Task goal
Retype the whole listing below exactly, keeping every picture out of it.

Data provided
+-------+

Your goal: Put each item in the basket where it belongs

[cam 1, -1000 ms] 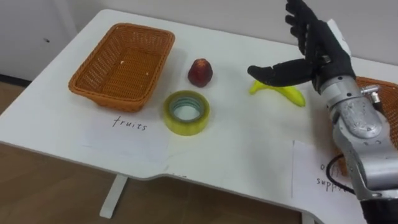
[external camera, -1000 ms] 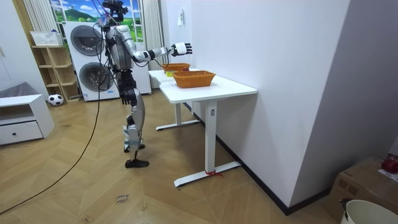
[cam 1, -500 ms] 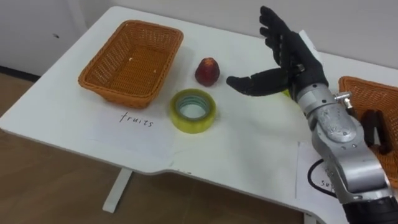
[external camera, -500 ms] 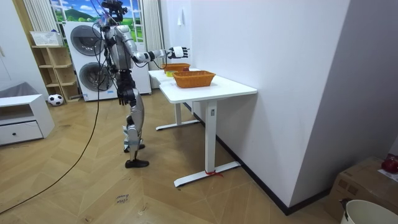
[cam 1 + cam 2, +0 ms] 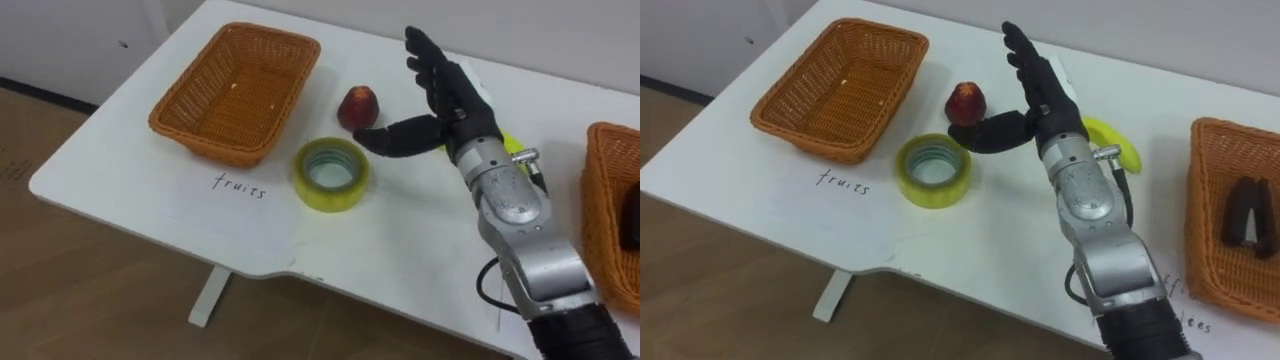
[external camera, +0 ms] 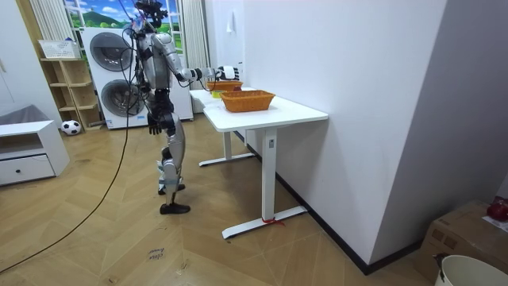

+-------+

Completed exercise
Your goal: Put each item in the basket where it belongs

[cam 1, -1000 ms] 
[external camera, -1000 ms] 
[cam 1, -500 ms] 
[external camera, -500 ms] 
[cam 1 + cam 2, +0 ms] 
[external camera, +0 ms] 

That concludes the exercise.